═══ Material provided ═══

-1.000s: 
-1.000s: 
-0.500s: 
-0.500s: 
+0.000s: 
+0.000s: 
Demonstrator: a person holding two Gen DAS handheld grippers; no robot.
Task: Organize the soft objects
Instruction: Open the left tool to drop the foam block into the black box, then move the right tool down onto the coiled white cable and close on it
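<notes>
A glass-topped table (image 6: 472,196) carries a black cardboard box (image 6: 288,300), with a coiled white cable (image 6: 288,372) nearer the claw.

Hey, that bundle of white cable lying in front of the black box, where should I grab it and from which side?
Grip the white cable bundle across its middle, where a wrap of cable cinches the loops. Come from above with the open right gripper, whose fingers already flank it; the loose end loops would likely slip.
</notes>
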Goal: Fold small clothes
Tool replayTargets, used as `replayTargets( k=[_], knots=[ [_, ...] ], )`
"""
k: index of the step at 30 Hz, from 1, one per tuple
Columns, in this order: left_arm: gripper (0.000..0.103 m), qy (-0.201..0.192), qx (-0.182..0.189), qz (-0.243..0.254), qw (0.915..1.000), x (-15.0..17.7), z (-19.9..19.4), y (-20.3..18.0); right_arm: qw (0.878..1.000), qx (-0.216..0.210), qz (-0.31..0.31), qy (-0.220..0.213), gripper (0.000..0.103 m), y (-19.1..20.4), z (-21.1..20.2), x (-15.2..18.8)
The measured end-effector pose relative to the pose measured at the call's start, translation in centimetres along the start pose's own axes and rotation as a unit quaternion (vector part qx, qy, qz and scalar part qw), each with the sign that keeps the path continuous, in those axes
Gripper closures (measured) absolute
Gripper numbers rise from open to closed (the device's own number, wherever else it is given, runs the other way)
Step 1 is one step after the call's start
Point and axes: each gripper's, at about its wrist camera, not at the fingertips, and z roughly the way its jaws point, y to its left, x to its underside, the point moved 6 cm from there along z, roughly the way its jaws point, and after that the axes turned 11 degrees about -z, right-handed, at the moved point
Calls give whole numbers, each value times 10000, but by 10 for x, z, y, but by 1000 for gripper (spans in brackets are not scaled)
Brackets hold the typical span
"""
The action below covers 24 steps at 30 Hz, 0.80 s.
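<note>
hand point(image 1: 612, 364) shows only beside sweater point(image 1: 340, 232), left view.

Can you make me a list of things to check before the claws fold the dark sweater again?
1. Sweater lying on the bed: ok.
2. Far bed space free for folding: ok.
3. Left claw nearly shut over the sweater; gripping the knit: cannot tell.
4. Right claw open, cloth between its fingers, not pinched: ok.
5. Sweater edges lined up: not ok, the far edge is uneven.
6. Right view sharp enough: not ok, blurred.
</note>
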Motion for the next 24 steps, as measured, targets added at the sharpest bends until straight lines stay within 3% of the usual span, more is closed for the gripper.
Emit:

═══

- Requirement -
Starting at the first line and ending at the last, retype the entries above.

- Result for this exercise -
-1.000s: 
-1.000s: 
-0.500s: 
-0.500s: 
+0.000s: 
+0.000s: 
Demonstrator: a person holding two Gen DAS handheld grippers; no robot.
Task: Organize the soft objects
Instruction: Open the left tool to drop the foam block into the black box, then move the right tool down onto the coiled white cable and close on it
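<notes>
A glass-topped table (image 6: 472,196) carries a black cardboard box (image 6: 288,300), with a coiled white cable (image 6: 288,372) nearer the claw.

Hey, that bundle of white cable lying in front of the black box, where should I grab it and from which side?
Grip the white cable bundle across its middle, where a wrap of cable cinches the loops. Come from above with the open right gripper, whose fingers already flank it; the loose end loops would likely slip.
</notes>
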Goal: Fold small clothes
Tool replayTargets, used as `replayTargets( k=[_], knots=[ [_, ...] ], )`
"""
k: index of the step at 30 Hz, from 1, one per tuple
Columns, in this order: left_arm: gripper (0.000..0.103 m), qy (-0.201..0.192), qx (-0.182..0.189), qz (-0.243..0.254), qw (0.915..1.000), x (-15.0..17.7), z (-19.9..19.4), y (-20.3..18.0); right_arm: qw (0.878..1.000), qx (-0.216..0.210), qz (-0.31..0.31), qy (-0.220..0.213), gripper (0.000..0.103 m), y (-19.1..20.4), z (-21.1..20.2), x (-15.2..18.8)
The measured end-effector pose relative to the pose measured at the call's start, translation in centimetres along the start pose's own axes and rotation as a unit quaternion (vector part qx, qy, qz and scalar part qw), each with the sign that keeps the path continuous, in those axes
Gripper closures (measured) absolute
Gripper numbers rise from open to closed (the device's own number, wherever else it is given, runs the other way)
Step 1 is one step after the call's start
Point and axes: each gripper's, at about its wrist camera, not at the fingertips, and z roughly the way its jaws point, y to its left, x to its underside, the point moved 6 cm from there along z, roughly the way its jaws point, and after that the axes turned 11 degrees about -z, right-handed, at the moved point
Calls give whole numbers, each value times 10000, but by 10 for x, z, y, but by 1000 for gripper (spans in brackets are not scaled)
Brackets hold the typical span
"""
The action below covers 24 steps at 30 Hz, 0.80 s.
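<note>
hand point(image 1: 612, 364) shows only beside sweater point(image 1: 340, 232), left view.

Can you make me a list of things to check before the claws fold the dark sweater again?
1. Sweater lying on the bed: ok.
2. Far bed space free for folding: ok.
3. Left claw nearly shut over the sweater; gripping the knit: cannot tell.
4. Right claw open, cloth between its fingers, not pinched: ok.
5. Sweater edges lined up: not ok, the far edge is uneven.
6. Right view sharp enough: not ok, blurred.
</note>
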Motion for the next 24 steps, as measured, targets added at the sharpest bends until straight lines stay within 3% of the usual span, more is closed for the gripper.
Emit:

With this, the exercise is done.